THINKING OF SENDING E-MAIL text messages to cell phones? Better think again.
An Arizona appellate court ruled that a ban on automatic dialers spelled out in the Telephone Consumer Protection Act of 1991 (TCPA) applies to e-mail text messages containing unsolicited advertisements, even though text messaging was not widely used when the law was enacted.
The ruling is a victory for Rodney Joffe, who sued Acacia Mortgage Corp. for sending text-message spam to his cell phone, and a defeat for Acacia. Joffe is himself a member of the direct marketing industry. He is CEO of Whitehat.com, a company that offers list, data hygiene and interactive services. He also is founder of CenterGate Research Group LLC, an organization of high-tech entrepreneurs and engineers, and chairman of American Computer Group.
Lawyers for Joffe predicted the decision would set a precedent. “This is the first case of its kind in the country,” said attorney Steven Rudner.
The court wrote that “the TCPA does not limit the attempt to communicate by telephone to two-way real-time voice ‘intercommunication,’ as Acacia argues.”
On the contrary, the court said it’s unlawful for “any person…to make any call…using an automatic telephone dialing system…to any telephone number assigned to a cellular telephone service.”
Rudner said the trial judge’s decision was well reasoned and that he would be “stunned” if Acacia appealed.
This case has been dragging on for nearly five years. It started in 2001 when Joffe sued Acacia in small claims court, charging that it delivered an unsolicited advertisement to his cell phone Joffe, outraged by the advertisement that reached him during a performance of “Riverdance” in Phoenix, vowed to campaign against cell phone spam.
Acacia argued that it only sent an e-mail and did not “call” Joffe’s cell phone.
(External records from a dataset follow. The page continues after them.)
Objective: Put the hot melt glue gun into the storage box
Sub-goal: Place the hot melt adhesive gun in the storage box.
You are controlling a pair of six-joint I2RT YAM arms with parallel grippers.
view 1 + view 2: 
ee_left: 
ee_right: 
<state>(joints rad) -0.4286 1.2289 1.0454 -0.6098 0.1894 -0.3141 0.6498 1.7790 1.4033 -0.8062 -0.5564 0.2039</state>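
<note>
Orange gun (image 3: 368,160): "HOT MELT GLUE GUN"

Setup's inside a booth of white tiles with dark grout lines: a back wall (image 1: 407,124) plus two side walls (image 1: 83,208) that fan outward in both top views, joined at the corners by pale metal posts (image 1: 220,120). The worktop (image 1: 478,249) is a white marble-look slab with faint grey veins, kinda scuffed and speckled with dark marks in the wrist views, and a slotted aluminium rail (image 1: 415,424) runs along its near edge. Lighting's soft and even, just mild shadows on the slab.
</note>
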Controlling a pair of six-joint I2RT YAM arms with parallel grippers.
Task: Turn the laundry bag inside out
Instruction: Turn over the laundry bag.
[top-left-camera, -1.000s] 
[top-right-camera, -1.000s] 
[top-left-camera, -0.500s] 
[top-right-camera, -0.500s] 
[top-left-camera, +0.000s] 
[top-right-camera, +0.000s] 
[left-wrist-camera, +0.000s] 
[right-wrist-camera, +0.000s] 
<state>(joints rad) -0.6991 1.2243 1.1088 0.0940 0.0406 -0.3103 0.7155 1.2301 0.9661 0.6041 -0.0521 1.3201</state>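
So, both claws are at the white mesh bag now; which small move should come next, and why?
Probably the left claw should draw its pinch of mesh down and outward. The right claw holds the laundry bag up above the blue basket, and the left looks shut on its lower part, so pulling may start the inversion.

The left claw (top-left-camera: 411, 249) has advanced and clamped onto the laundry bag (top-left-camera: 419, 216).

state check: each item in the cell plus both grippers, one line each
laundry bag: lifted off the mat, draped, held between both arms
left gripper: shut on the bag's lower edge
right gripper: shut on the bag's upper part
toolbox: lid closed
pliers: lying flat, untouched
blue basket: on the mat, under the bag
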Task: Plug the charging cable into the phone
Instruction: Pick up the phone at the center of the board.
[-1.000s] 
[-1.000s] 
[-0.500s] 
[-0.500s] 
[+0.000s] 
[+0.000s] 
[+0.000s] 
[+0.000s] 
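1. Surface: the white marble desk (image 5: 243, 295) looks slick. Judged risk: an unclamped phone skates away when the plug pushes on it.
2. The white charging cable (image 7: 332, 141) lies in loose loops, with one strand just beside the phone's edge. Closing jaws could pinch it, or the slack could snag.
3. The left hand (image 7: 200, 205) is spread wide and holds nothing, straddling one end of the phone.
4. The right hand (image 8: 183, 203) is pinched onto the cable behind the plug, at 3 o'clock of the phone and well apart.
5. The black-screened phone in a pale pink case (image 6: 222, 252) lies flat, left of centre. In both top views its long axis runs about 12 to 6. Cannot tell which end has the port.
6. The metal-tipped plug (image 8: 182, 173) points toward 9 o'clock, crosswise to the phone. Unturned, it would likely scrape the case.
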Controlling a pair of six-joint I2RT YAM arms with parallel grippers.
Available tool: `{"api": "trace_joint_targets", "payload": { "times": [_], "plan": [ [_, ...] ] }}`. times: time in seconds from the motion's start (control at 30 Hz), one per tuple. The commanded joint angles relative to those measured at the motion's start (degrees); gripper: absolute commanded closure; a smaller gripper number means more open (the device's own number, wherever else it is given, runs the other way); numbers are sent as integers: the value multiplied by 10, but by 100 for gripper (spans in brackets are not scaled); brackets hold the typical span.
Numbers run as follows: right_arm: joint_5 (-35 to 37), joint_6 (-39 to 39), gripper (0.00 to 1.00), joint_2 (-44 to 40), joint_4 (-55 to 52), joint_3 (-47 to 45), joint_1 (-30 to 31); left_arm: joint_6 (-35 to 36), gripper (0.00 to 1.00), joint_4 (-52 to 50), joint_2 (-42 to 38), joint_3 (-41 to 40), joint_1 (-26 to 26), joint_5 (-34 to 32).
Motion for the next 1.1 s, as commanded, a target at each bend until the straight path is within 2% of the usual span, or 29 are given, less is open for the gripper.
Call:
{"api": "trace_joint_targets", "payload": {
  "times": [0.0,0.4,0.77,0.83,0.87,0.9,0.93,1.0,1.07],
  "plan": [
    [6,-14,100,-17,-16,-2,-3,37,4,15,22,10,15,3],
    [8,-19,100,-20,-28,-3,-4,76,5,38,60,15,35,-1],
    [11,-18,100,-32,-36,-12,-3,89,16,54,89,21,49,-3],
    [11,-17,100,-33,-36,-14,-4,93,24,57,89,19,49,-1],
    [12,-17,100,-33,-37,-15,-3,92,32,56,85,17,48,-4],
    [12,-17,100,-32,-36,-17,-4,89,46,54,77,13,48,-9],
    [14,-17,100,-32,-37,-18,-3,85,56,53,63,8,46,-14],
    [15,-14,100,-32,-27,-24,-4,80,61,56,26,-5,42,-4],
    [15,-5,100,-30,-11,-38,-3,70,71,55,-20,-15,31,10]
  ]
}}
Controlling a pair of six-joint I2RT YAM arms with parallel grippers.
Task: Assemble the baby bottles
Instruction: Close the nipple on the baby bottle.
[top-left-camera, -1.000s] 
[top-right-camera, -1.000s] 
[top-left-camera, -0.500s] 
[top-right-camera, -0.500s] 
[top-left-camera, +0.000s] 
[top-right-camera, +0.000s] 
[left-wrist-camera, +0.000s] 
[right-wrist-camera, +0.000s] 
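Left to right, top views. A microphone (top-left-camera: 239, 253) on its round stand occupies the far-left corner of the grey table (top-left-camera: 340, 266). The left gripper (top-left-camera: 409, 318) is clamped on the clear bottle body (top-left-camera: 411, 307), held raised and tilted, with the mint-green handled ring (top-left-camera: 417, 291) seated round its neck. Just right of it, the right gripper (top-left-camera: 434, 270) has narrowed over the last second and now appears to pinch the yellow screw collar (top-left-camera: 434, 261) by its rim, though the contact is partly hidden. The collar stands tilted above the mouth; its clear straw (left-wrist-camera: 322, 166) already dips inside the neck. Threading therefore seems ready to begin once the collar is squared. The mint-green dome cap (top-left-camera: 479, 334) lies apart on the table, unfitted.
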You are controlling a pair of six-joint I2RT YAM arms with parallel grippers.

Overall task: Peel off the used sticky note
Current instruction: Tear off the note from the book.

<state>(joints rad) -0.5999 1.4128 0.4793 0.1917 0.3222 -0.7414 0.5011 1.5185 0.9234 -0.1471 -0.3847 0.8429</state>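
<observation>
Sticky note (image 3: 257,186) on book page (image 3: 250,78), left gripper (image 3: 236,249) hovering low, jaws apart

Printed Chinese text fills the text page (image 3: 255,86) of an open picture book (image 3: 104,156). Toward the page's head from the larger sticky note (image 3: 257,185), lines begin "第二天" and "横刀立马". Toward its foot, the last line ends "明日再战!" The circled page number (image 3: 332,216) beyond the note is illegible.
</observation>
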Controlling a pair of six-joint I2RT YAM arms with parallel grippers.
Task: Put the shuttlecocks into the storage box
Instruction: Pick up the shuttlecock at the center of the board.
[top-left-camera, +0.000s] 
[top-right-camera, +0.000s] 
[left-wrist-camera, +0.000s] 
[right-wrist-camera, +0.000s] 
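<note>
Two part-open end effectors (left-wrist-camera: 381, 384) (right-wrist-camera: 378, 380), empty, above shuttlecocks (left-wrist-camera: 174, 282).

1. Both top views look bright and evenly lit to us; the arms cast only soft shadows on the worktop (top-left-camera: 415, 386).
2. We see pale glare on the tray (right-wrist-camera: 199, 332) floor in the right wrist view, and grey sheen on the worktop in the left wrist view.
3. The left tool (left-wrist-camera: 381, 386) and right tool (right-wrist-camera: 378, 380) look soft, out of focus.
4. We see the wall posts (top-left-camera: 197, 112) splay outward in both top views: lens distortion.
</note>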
However, the three-judge appeals court said that was an incomplete description of what the company did when it used e-mail to indirectly connect to Joffe’s cell phone via his service provider’s system.
Joffe argued in 2001 that the cost burden for ad messages falls on the cell phone owner.
Acacia reportedly sent the unsolicited messages to 90,000 people during a three-month period.